Molière est un bon exemple historique en matière de propriété intellectuelle.

La propriété intellectuelle a volé en éclats avec l’avènement du numérique. Pourtant, c’est précisément le piratage des œuvres et leur téléchargement gratuit qui leur permettront de passer à la postérité et de préserver notre patrimoine artistique. Molière en personne peut en témoigner.

 

Molière est mort sur scène. Il se serait éteint en disant ces derniers mots : « Que le spectacle continue ». Nous le savons tous. Ce que nous savons moins c’est que de son vivant, le maître s’opposait farouchement à ce que ses pièces soient mises par écrit ou éditées. Le théâtre devait selon lui être vivant, être joué en public, être déclamé, être entendu, mais certainement pas abordé comme un lecteur le fait avec un livre : seul, au calme, lisant dans sa tête…

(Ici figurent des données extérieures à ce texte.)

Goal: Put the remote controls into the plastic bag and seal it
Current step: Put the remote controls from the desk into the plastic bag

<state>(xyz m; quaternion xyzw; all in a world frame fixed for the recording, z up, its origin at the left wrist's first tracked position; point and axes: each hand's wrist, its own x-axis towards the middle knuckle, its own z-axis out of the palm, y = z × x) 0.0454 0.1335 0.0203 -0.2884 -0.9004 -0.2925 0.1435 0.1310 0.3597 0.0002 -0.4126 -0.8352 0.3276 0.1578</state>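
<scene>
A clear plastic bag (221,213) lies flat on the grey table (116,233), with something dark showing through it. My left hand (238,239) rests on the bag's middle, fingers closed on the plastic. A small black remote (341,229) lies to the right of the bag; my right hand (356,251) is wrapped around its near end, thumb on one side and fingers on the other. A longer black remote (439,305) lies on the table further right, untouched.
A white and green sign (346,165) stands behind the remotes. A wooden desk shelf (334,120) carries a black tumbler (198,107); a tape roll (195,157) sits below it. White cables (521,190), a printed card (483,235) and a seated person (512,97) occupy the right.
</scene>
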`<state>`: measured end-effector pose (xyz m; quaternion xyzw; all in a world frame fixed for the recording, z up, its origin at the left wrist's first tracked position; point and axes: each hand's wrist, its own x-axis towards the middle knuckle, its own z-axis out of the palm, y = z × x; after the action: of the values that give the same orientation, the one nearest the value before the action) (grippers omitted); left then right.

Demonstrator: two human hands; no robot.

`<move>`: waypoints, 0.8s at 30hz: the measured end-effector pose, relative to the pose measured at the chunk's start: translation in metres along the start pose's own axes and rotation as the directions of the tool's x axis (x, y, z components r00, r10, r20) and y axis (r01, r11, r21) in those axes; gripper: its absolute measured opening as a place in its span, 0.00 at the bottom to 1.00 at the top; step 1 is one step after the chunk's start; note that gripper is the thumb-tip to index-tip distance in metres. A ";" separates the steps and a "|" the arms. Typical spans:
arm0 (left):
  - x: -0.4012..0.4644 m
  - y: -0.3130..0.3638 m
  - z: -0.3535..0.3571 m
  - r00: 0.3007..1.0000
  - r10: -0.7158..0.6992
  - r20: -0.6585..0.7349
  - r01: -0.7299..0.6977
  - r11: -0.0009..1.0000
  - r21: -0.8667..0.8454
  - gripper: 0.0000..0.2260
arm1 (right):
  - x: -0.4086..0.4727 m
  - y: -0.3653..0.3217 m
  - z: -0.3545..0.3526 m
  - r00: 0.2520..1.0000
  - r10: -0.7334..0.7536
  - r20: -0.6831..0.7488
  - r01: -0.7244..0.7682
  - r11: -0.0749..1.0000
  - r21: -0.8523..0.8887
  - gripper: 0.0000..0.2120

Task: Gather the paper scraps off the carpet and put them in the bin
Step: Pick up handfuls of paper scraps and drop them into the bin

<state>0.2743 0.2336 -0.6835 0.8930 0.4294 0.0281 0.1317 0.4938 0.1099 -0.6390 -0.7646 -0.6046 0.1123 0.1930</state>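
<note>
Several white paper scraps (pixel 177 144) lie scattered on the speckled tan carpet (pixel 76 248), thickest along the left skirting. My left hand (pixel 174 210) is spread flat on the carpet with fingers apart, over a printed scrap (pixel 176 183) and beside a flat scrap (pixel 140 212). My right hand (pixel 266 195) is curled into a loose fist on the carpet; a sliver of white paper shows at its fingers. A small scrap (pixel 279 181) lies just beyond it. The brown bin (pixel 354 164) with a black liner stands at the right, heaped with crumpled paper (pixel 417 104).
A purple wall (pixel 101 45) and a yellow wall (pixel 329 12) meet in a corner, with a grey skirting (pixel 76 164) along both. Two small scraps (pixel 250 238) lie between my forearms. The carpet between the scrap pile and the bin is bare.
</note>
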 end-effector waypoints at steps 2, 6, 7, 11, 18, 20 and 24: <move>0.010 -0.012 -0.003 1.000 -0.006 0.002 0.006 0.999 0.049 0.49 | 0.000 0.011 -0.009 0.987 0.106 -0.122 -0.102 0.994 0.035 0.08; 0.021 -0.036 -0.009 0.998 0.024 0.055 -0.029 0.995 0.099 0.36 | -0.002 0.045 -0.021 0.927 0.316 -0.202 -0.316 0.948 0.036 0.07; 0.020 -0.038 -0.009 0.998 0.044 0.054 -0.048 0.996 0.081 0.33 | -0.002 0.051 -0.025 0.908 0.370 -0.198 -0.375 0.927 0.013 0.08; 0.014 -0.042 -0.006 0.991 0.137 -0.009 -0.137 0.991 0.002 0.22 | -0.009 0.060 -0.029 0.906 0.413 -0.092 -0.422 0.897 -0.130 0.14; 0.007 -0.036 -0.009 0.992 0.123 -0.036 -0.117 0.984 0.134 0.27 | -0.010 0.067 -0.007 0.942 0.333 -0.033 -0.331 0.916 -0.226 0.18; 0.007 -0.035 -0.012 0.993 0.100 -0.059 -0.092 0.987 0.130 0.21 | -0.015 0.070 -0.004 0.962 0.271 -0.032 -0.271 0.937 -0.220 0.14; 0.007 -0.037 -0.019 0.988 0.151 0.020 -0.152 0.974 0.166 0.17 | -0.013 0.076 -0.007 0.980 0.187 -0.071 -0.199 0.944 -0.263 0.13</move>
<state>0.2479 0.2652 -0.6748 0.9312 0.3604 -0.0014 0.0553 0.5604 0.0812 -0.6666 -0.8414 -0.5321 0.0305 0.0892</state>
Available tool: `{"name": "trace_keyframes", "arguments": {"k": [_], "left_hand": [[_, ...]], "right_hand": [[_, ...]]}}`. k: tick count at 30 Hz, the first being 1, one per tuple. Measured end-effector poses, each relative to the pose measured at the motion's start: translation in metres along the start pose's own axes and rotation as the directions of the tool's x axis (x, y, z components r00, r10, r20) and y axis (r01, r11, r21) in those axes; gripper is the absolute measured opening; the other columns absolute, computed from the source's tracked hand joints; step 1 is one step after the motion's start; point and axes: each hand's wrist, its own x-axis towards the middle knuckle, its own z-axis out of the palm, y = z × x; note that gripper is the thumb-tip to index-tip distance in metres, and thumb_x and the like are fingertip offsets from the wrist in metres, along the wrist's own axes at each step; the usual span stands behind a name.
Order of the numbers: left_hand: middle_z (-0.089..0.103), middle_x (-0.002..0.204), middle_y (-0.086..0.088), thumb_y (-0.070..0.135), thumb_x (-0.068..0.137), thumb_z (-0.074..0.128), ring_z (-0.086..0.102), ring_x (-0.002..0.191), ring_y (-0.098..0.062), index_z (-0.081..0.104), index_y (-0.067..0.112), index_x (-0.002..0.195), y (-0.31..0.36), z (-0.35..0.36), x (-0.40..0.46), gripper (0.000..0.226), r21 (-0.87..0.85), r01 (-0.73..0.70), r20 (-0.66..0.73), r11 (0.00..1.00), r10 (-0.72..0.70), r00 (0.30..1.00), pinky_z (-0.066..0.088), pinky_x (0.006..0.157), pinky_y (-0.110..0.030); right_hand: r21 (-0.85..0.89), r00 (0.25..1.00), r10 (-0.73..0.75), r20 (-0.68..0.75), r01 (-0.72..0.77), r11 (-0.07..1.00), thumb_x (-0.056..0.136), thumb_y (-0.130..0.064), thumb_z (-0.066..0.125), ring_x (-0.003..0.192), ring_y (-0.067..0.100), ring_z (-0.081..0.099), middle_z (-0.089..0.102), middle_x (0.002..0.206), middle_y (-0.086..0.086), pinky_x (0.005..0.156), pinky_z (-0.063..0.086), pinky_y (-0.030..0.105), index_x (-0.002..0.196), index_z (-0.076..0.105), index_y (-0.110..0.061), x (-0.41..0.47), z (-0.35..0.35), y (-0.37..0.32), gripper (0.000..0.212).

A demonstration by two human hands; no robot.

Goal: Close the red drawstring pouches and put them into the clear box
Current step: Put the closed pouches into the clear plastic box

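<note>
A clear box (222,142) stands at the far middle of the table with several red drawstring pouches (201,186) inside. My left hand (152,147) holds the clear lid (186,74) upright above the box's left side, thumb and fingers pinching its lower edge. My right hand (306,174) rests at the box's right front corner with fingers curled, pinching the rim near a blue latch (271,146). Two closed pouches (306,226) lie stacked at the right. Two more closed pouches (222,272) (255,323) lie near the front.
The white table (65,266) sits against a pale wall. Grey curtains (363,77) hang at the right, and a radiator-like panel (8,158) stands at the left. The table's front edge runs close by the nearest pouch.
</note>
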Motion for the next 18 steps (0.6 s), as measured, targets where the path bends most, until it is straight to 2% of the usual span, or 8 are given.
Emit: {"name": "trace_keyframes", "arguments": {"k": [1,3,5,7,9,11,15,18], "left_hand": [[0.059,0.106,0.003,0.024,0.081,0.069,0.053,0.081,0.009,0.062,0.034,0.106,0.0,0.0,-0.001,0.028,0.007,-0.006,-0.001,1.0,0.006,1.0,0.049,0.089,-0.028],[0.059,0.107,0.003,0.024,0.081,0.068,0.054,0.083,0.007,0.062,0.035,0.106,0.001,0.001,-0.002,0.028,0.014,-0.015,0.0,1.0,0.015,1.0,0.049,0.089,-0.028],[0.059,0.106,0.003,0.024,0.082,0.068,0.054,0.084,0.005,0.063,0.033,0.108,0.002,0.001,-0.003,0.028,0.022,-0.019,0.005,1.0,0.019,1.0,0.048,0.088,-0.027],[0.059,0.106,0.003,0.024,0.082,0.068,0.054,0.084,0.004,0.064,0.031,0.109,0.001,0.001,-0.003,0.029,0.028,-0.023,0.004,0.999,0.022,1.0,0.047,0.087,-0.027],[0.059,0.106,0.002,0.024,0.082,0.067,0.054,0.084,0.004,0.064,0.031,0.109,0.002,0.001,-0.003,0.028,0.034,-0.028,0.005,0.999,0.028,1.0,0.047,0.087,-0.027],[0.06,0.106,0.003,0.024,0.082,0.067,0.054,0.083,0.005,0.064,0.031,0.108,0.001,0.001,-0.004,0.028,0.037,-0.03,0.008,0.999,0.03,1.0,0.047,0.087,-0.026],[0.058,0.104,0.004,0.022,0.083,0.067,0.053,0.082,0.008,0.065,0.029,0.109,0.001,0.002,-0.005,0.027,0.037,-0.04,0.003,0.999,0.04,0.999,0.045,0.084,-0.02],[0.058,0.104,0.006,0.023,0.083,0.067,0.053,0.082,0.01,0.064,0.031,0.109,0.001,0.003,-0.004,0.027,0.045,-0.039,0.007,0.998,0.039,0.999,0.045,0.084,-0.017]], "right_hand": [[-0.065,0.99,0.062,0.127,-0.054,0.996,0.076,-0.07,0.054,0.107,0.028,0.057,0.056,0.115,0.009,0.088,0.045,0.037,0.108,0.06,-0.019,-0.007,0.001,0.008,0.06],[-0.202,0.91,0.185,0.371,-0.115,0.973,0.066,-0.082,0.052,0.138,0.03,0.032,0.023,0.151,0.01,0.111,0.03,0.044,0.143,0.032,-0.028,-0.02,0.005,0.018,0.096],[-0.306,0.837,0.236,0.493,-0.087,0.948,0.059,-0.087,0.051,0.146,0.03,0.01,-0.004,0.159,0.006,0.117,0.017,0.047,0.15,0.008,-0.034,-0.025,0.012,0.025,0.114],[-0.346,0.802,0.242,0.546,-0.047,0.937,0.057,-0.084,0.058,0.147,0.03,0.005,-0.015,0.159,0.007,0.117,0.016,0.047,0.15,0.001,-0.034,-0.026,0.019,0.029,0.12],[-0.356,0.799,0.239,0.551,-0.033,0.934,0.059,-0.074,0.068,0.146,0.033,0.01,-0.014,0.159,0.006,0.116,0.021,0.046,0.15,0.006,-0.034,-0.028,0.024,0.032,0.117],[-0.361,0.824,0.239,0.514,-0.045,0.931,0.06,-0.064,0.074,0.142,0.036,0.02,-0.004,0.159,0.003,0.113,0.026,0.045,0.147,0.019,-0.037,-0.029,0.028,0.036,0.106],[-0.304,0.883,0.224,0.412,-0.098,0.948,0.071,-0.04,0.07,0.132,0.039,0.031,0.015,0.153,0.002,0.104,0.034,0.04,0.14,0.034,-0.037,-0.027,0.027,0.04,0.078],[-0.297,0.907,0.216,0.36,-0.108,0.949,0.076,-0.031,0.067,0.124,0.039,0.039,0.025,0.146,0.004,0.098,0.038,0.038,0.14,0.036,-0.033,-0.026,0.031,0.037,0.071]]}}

C’est parce que des fans de Molière ont retranscrit des pièces, par écrit et de mémoire, que les œuvres de l’auteur lui survécurent. À l’époque, Molière bénéficie d’un tel succès, d’une telle notoriété, que certains nobles d’alors n’hésitent pas à aller voir et revoir ses pièces des dizaines de fois. Elles font l’objet de discussions dans les salons. On se flatte d’avoir vu la dernière représentation de Monsieur de Molière à Paris. On s’enorgueillit de connaître par cœur des passages entiers de certaines pièces. On les récite. Les partisans de Molière affrontent ses détracteurs. Bref, Molière est une star. Il a ses fans. Ces derniers sont instruits, riches et issus du beau monde. Ils ont les moyens de retranscrire les œuvres pour en assurer ensuite une édition. Les uns, animés par un sentiment altruiste, veulent faire connaître au plus grand nombre les pièces du maître. Les autres, plus vénaux, lancent des éditions pirates à des fins pécuniaires.

Molière n’aura de cesse toute sa vie de tenter d’endiguer cette hémorragie. Il n’y parviendra que partiellement. Heureusement, car le siècle suivant oublie un temps le théâtre. Cet art qui était le genre littéraire par excellence du XVIIème siècle est supplanté. Molière est un temps oublié par l’histoire littéraire, puis redécouvert plus tard, grâce justement à ces éditions pirates.

 

Là encore, la démonstration est faite que ce qui est condamnable à un instant, peut être louable à un autre. Combien d’artistes piratés aujourd’hui échapperont à l’oubli, grâce aux enregistrements illicites, aux téléchargements pirates et aux autres entorses faites à leurs droits d’auteurs, qui permettront de les redécouvrir ?

Par Bertrand Jouvenot, Membre Expert Club Gouvernance.